In 2017 the National Council for the Evaluation of Social Development (CONEVAL), an independent government organization, calculated that the percentage of the population with daily earnings lower than the basic daily food basket — just 92 pesos ($4.96) — was over 41%. This relentless increase in prices, which is really a mirror reflection of the unending loss of purchasing power of the currency, may explain why the face value of Mexico’s highest denomination bill is no longer deemed high enough by the country’s central bank.

And that has many people spooked. While annual inflation, at 4.8%, remains more or less under control by Mexican standards — and certainly compared to what’s happening in places like Argentina and Turkey — Banxico’s proposal to introduce a 2,000 peso note has set off alarm bells among older members of the populace who can still recall the devastating effects of Mexico’s last bout of hyperinflation, in the late eighties, when average annual price rises reached a peak of 180%.

“A 2,000 peso bill would send a negative psychological message concerning the loss of purchasing power of our currency,” says Raymundo Tenorio, director of Economics course at the Monterrey Institute of Technology and Higher Education. González Ibarra agrees, noting that the main reason for issuing a higher denomination note would be as a vain attempt to keep up with the peso’s ongoing loss of purchasing power.

Another reason is the slow uptake of electronic and mobile payment methods. Due to the rampant hacking of personal data and cloning of cards, many people in Mexico prefer to continue making payments in cash rather than risk using electronic methods. Also, Mexico, like many other countries in Latin America, has a very large informal economy that shows little sign of going away. As a result, cash is still very much king.

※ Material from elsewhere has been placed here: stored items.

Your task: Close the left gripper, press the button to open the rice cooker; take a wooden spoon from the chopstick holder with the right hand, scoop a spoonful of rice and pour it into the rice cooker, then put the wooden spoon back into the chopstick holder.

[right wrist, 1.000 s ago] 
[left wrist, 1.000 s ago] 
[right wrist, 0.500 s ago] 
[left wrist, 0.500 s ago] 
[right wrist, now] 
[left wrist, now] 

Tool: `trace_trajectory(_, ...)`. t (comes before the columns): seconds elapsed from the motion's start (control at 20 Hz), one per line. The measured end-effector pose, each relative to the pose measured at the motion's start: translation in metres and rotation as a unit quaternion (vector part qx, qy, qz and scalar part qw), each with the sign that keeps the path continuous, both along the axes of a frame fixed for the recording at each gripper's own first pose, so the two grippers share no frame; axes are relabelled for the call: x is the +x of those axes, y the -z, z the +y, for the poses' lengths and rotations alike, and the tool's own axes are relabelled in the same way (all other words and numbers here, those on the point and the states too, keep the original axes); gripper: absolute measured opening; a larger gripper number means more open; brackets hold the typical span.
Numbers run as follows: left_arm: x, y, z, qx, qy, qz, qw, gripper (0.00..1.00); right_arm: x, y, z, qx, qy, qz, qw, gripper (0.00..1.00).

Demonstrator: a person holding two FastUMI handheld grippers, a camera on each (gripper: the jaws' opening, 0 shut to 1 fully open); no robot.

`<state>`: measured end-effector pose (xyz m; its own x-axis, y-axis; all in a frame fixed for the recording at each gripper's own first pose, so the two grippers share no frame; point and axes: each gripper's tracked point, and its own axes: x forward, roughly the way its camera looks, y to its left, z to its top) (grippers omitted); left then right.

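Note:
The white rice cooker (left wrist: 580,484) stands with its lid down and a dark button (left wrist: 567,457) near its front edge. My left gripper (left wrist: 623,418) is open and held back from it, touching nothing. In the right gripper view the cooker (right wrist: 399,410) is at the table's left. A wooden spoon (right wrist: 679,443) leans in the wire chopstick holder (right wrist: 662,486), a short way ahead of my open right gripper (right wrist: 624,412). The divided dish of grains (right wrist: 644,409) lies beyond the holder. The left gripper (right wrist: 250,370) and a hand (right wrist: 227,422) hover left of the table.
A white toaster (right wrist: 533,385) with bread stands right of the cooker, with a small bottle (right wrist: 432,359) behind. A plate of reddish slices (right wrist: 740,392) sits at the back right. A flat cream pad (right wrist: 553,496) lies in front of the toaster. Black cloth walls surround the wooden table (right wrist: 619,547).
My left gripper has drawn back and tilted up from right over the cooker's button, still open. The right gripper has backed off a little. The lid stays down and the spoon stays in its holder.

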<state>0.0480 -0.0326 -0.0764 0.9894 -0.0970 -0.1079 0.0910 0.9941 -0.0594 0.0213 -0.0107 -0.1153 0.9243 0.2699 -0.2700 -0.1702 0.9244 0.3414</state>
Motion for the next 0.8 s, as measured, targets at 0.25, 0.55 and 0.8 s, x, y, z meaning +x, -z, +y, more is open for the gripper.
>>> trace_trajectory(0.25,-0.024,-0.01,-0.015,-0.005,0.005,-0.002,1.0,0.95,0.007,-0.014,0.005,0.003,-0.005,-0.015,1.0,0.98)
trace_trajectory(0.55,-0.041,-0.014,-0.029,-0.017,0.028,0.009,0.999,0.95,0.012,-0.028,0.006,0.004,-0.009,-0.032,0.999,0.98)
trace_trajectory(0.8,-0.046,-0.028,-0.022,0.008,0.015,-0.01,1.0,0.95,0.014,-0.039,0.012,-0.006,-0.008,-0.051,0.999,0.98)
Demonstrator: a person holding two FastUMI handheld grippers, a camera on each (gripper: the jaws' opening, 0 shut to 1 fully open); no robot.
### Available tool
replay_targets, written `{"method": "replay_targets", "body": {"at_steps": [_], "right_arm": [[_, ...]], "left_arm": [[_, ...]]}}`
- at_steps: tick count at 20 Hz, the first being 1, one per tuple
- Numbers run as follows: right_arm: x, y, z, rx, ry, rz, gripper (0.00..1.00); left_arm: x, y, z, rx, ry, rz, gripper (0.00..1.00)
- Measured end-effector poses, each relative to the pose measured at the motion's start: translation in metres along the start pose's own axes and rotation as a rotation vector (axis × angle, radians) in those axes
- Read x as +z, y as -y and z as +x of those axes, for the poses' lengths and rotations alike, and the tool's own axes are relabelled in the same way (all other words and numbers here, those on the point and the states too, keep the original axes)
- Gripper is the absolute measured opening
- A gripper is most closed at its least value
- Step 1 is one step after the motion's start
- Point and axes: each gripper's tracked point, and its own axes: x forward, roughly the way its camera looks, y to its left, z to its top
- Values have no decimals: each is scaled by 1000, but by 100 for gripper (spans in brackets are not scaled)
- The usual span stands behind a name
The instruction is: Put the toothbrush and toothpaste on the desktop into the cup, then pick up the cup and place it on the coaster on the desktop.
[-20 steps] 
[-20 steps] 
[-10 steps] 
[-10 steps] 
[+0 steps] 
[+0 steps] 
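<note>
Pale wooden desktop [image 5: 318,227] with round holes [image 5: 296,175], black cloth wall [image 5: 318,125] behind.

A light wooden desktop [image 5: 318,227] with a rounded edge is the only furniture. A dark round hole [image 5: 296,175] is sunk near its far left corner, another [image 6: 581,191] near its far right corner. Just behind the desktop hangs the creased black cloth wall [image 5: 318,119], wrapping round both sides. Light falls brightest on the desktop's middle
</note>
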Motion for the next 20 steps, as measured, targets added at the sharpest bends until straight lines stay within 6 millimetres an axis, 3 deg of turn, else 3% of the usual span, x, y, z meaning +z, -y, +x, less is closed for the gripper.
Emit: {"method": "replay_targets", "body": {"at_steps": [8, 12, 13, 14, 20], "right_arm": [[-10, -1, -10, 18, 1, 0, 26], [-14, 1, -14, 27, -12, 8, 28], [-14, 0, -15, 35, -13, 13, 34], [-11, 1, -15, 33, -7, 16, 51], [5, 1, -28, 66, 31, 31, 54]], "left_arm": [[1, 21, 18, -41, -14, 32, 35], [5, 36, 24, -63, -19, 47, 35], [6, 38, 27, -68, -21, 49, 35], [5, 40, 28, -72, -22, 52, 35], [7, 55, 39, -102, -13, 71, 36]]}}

In its latest press release, Banxico said it would issue the new bill only if it deemed that “such a bill is required to satisfy user’s needs.”

But many users are fearful that the real reason behind Banxico’s apparent interest in issuing a higher denomination bill is that the old bugbear of rampant inflation is about to rear its ugly face once again. With the US dollar rising, emerging market currencies swooning, and hot money getting cold feet in higher-risk markets, you can’t exactly blame them. By Don Quijones.